6. Is it possible that the results could have been due
to chance (P > .05)? Another threat to the validity of
a study is that the difference between groups is not real but is due
simply to chance (a type I error). The probability of this error
is expressed as P. By convention, up to a 5% likelihood
of the results occurring by chance (P ≤ .05) is accepted.
7. Is it possible that results could have been skewed
by a small sample size? (When does n matter?) In
a “positive” study (ie, a difference is demonstrated
between intervention and control groups), statistical significance
(P < .05) assures that the sample size (n)
was adequate. In a “negative” study (ie, no statistically
significant difference between groups), it is possible that a real
difference between the study groups was missed (a type II error,
or β).
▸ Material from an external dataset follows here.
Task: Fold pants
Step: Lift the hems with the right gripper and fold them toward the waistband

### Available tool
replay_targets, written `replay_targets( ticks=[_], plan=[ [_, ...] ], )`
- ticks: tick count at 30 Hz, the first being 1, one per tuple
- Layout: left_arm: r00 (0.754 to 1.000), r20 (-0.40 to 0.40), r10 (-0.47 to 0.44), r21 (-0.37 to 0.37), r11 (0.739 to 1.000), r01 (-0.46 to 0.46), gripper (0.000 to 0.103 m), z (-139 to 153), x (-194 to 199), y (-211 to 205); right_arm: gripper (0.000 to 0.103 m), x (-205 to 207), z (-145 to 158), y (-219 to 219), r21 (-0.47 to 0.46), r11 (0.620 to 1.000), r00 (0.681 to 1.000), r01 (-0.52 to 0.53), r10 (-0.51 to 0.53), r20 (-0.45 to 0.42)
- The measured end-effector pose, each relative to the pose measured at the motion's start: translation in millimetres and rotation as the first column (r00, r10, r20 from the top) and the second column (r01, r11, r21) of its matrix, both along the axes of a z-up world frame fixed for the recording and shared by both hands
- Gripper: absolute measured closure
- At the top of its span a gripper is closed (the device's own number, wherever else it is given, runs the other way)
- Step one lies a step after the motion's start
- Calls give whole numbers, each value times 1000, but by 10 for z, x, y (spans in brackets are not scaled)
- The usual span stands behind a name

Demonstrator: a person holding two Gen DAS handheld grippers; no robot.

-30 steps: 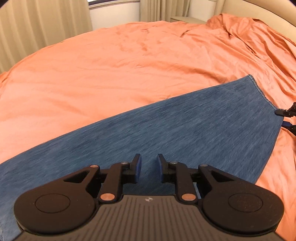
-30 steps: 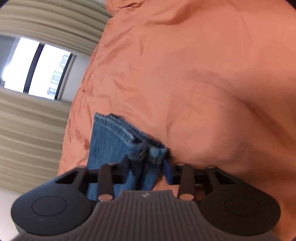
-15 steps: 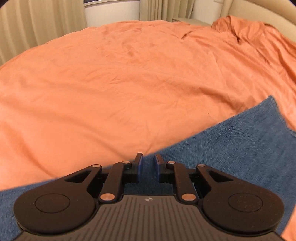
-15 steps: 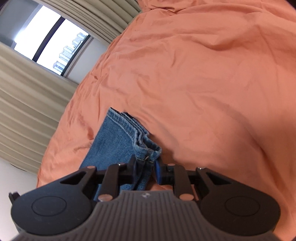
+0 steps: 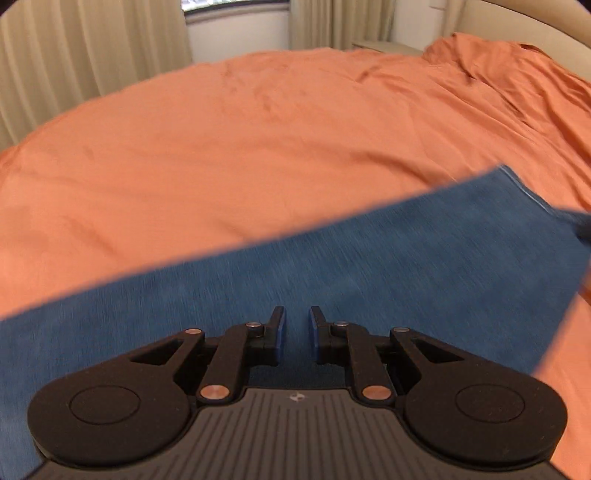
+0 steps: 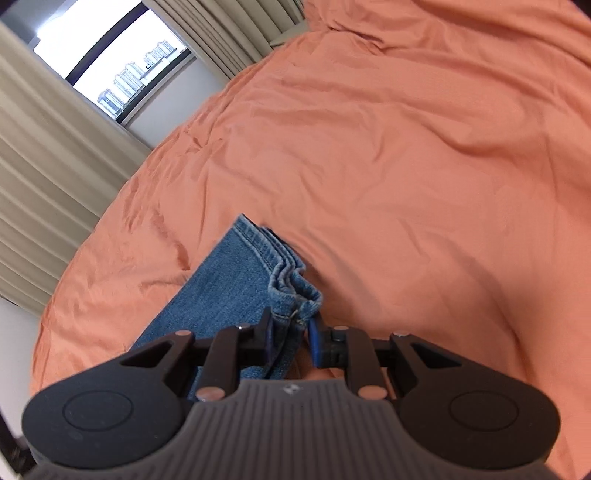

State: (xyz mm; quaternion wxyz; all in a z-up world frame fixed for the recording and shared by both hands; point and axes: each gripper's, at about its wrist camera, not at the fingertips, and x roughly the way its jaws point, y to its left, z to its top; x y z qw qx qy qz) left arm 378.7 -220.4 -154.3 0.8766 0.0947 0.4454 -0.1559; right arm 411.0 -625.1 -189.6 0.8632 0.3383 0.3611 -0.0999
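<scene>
The pants (image 5: 332, 266), soft, heavy denim, stretch across the orange bed (image 5: 258, 129). The right claw (image 6: 290, 326) pinches the stacked hems; the left claw (image 5: 297, 325), narrowed, has denim between its jaws, though whether it grips is unclear. Thick seams offer the surest hold; single layers would likely sag.

An orange bedsheet (image 5: 258, 147) covers the bed, creased and bunched at the far right corner. Beige curtains (image 5: 92, 48) hang behind it on both sides of a window (image 6: 110, 70), through which tall buildings show. A pale padded headboard (image 5: 517, 22) curves behind the bunched corner.
</scene>
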Motion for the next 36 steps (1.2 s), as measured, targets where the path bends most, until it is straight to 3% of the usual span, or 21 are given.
replay_targets(
  ticks=[4, 8, 12, 17, 21, 25, 29, 36],
  plan=[
    [997, -65, -34, -32, 999, 32, 88, 19, -341, 73, 91, -14, 246, 146, -46, 999, 1000, 2, -1, 19],
    [979, -186, -84, -70, 995, 72, 91, -181, -518, 51, 91, 1, 647, 400, -121, 992, 997, -35, 43, 63],
    [978, -185, -92, -62, 995, 82, 93, -234, -647, 75, 92, 12, 1144, 881, -199, 972, 981, -123, 150, 127],
    [988, -130, -78, -117, 991, 62, 91, 101, -836, 384, 92, 37, 1669, 1670, -311, 922, 941, -230, 292, 169],
    [997, -78, -4, -129, 992, -6, 91, 406, -954, 822, 93, 68, 1817, 2390, -340, 886, 908, -315, 386, 165],
    [992, -57, 113, -102, 988, -119, 91, 609, -1015, 1376, 93, 118, 1696, 3168, -347, 840, 865, -417, 484, 131],
    [973, -43, 227, -64, 971, -229, 89, 686, -1047, 1925, 93, 111, 1302, 3905, -344, 773, 813, -533, 581, 46],
    [947, -76, 311, -105, 942, -317, 83, 588, -1109, 2574, 92, -103, 199, 4838, -378, 586, 687, -717, 687, -236]
  ],
)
To decide if the sample size was large enough to
avoid this error, the clinician must examine the methods section
of the study for an explanation of how the sample size was determined.
The authors should specify their sample size calculation based on the
difference in response they want to detect, the estimated success
rate in the control group, and the minimum acceptable probability
of correctly finding a difference (1 – β,
also known as power and generally set at 80% by convention).
Using these assumptions, the authors can calculate—and
should state—the sample size needed to demonstrate a difference.
Additional measures are often useful beyond statistical significance:
relative risk, odds ratio, absolute risk reduction, and the number
needed to treat (the inverse of absolute risk reduction).